There was a road ran past our house
Too lovely to explore.
I asked my mother once--she said
That if you followed where it led
It brought you to the milk-man's door.
(That's why I have not travelled more.)
--Edna St. Vincent Millay
"Let me begin by telling you that I was in love. An ordinary statement, to be sure, but not an ordinary fact, for so few of us learn that love is tenderness, and tenderness is not, as a fair proportion suspect, pity; and still fewer know that happiness in love is not the absolute focusing of all emotion in another: one has always to love a good many things which the beloved must come only to symbolize; the true beloveds of this world are in their lover's eyes lilac opening, ship lights, school bells, a landscape, remembered conversations, friends, a child's Sunday, lost voices, one's favorite suit, autumn and all seasons, memory, yes, it being the earth and water of existence, memory."
--Truman Capote, Other Voices, Other Rooms
"When we honestly ask ourselves which person in our lives mean the most to us, we often find that it is those who, instead of giving advice, solutions, or cures, have chosen rather to share our pain and touch our wounds with a warm and tender hand. The friend who can be silent with us in a moment of despair or confusion, who can stay with us in an hour of grief and bereavement, who can tolerate not knowing, not curing, not healing and face with us the reality of our powerlessness, that is a friend who cares."
--Henri J. M. Nouwen
i am accused of tending to the past
as if i made it,
as if i sculpted it
with my own hands. i did not.
this past was waiting for me
when i came,
a monstrous unnamed baby,
and i with my mother's itch
took it to breast
and named it
History.
she is more human now,
learning language every day,
remembering faces, names, and dates.
when she is strong enough to travel
on her own, beware, she will.
--Lucille Clifton
"I learned a long time ago that life introduces young people to situations they are in no way prepared for, even good girls, lucky girls who want for nothing.
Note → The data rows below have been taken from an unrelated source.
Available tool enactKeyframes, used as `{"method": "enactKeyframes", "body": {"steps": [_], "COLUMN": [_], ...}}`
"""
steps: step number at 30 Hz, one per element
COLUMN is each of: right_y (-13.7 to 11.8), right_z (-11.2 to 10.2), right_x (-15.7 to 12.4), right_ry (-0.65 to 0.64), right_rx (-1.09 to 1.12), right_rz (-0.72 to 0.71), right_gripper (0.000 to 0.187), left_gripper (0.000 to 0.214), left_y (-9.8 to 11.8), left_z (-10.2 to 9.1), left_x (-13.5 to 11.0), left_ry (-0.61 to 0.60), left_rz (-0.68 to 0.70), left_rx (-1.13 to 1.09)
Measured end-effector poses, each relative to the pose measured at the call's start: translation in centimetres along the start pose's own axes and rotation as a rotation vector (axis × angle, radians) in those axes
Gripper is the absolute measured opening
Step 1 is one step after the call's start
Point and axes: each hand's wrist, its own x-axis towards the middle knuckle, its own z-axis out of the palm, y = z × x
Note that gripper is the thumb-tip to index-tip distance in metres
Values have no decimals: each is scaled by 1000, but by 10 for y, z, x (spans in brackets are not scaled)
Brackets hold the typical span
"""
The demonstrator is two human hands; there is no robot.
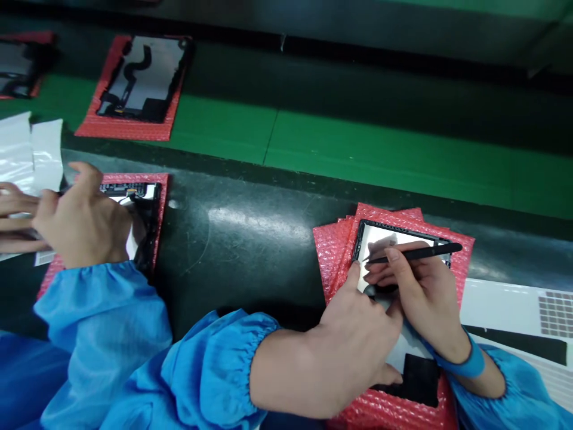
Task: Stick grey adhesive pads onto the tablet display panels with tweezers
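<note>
- Work unit: a panel with a black frame lies at the right of the counter, on stacked red bubble wrap. A black patch is visible at its near end.
- Right hand: fingers grasp black tweezers above the far half of the panel. The tip points left, near the panel's left edge; contact cannot be determined.
- Right wrist: fitted with a blue band.
- Left hand: lies across the panel, fingers released and spread. The index fingertip is at the left edge of the frame; the thumb is over the near half.
- Right of the panel: a white sheet with a printed grid and a black strip.
- Left side: a co-worker's hand is over a second panel, also on red wrap. White sheets lie beyond it.
- Far side: a third panel rests on red wrap upon a green surface.
</note>
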Motion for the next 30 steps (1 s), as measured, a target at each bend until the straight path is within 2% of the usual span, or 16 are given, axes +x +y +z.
{"method": "enactKeyframes", "body": {"steps": [2,4,7,9,11,13,15,17,19,23,26,27,30], "right_y": [1,1,-3,-6,-7,-3,7,19,31,49,57,60,71], "right_z": [2,3,-2,-13,-30,-51,-72,-90,-105,-126,-136,-139,-145], "right_x": [1,3,1,-5,-15,-27,-39,-49,-58,-69,-74,-76,-79], "right_ry": [0,9,57,102,148,203,251,299,345,430,483,496,528], "right_rx": [38,88,190,245,272,288,301,316,332,373,417,433,484], "right_rz": [-9,-27,-102,-186,-251,-279,-269,-239,-200,-164,-165,-162,-144], "right_gripper": [39,39,36,32,29,26,25,26,30,38,43,44,47], "left_gripper": [82,87,84,63,42,38,35,29,25,35,31,35,73], "left_y": [27,37,35,33,31,26,18,11,6,10,14,14,8], "left_z": [29,40,29,17,9,9,15,23,29,36,41,42,40], "left_x": [11,14,4,-6,-18,-28,-37,-44,-48,-49,-41,-36,-14], "left_ry": [-50,-61,10,44,5,-70,-96,-39,51,243,416,450,505], "left_rz": [28,45,84,71,-77,-351,-545,-584,-543,-536,-540,-542,-541], "left_rx": [59,106,90,17,-40,-55,-103,-264,-433,-607,-949,-1098,-1403]}}
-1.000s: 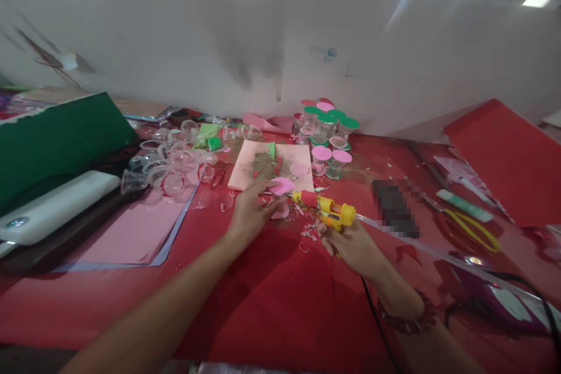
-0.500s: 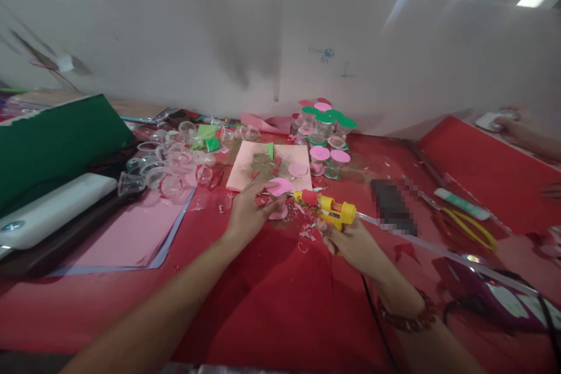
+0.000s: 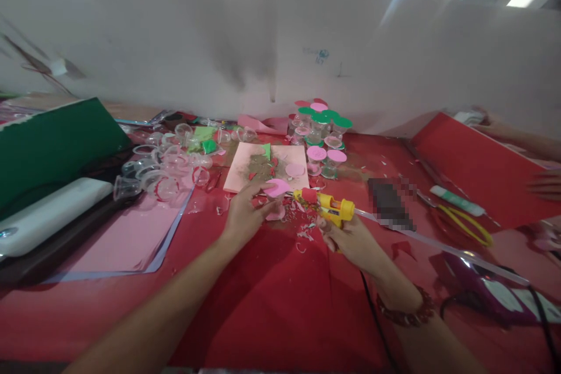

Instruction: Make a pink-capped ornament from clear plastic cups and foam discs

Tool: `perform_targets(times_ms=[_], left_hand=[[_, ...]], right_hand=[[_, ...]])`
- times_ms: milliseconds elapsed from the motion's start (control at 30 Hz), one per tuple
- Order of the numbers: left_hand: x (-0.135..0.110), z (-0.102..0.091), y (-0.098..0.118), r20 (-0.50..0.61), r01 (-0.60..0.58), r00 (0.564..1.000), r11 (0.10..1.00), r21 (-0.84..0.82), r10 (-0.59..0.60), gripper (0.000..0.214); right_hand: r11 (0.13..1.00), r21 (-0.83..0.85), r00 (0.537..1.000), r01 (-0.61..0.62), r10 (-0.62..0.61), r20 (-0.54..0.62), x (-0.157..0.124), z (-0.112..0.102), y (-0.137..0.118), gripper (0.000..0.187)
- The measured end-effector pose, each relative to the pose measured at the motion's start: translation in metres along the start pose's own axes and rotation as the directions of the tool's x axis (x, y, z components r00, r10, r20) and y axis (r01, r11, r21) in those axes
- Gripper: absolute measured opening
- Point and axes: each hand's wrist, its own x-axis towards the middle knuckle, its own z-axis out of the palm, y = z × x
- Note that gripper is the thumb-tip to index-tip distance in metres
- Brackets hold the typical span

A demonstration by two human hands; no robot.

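Note:
Between the fingers of my left hand (image 3: 245, 213) is a pink paper disc (image 3: 277, 188), tilted, its right edge close to the nozzle of a glue gun. My right hand (image 3: 348, 241) is wrapped round the grip of this yellow and red glue gun (image 3: 326, 203), which points left. A long clear glue stick (image 3: 421, 241) runs out of its back toward the right. Below my left fingers another pink disc (image 3: 276, 213) rests on the red table. Behind them lies a pale pink pad (image 3: 239, 170) with brown smears and paper scraps on it.
Clear plastic cups (image 3: 164, 172) crowd the left, beside pink sheets (image 3: 118, 239) and a white and black device (image 3: 56, 210). Disc-topped cups (image 3: 322, 128) stand behind. Right are scissors (image 3: 467, 225), a glue tube (image 3: 458, 200), a purple power strip (image 3: 477, 289) and another person's hand (image 3: 546, 186) at red board (image 3: 473, 172).
The whole view has shifted slightly. My hands keep nearly the same pose, with the disc at the nozzle. The other person's hand on the right has come further into view over the red board.

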Motion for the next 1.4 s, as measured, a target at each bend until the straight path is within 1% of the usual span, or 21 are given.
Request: perform_targets(times_ms=[167,267,400,533,733,900,1033,1167,1267,1333,1400], left_hand=[[0.0,-0.001,0.001,0.015,0.008,1.0,1.0,0.025,-0.008,0.03],[0.001,-0.001,-0.002,0.019,0.025,0.999,1.0,0.0,-0.025,0.03],[0.002,-0.001,-0.013,0.047,0.082,0.996,0.993,-0.083,-0.078,0.034],[0.004,-0.002,-0.022,0.132,0.178,0.98,0.96,-0.217,-0.151,0.04],[0.007,-0.003,-0.018,0.199,0.248,0.962,0.897,-0.367,-0.185,0.045],[0.008,-0.005,-0.015,0.253,0.283,0.948,0.876,-0.392,-0.193,0.046],[0.007,-0.006,-0.015,0.25,0.277,0.95,0.872,-0.404,-0.187,0.046],[0.008,-0.006,-0.013,0.236,0.265,0.955,0.872,-0.411,-0.179,0.045],[0.009,-0.008,-0.012,0.245,0.268,0.954,0.862,-0.43,-0.174,0.046],[0.01,-0.008,-0.012,0.241,0.274,0.953,0.854,-0.442,-0.182,0.046],[0.011,-0.008,-0.013,0.22,0.275,0.957,0.847,-0.456,-0.192,0.046]], right_hand=[[1.0,0.009,1.0,-0.003,0.003,-0.006,0.001,-0.001,0.003,0.044],[0.999,0.029,1.0,-0.013,0.014,-0.018,0.002,0.0,0.001,0.04],[0.995,0.091,0.998,-0.048,0.051,-0.029,0.004,0.001,-0.003,0.04],[0.991,0.13,0.998,-0.035,0.04,-0.04,0.006,0.002,-0.002,0.04],[0.989,0.143,0.998,-0.023,0.031,-0.05,0.008,0.001,0.002,0.039],[0.987,0.162,0.999,0.0,0.006,-0.037,0.01,0.002,0.003,0.039],[0.983,0.182,0.999,0.003,0.005,-0.042,0.01,0.003,0.005,0.041],[0.982,0.186,0.999,-0.017,0.024,-0.036,0.01,0.004,0.001,0.044],[0.98,0.198,0.999,-0.001,0.011,-0.048,0.01,0.006,-0.002,0.045],[0.985,0.174,0.998,0.009,0.002,-0.061,0.01,0.006,-0.001,0.045],[0.996,0.091,0.996,0.007,0.001,-0.088,0.01,0.003,0.001,0.045]])
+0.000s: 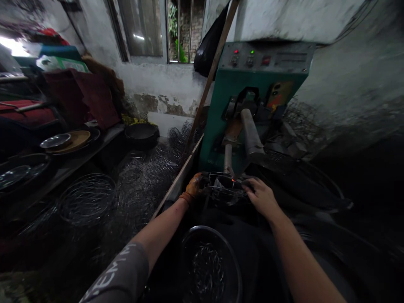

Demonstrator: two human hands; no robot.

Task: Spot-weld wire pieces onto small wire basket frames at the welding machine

Sometimes, when you least expect it, you become the girl in the woods. You lose your name because another one is forced on you. You think you are alone until you find books about girls like you. Salvation is certainly among the reasons I read. Reading and writing have always pulled me out of the darkest experiences in my life. Stories have given me a place in which to lose myself. They have allowed me to remember. They have allowed me to forget. They have allowed me to imagine different endings and better possible worlds."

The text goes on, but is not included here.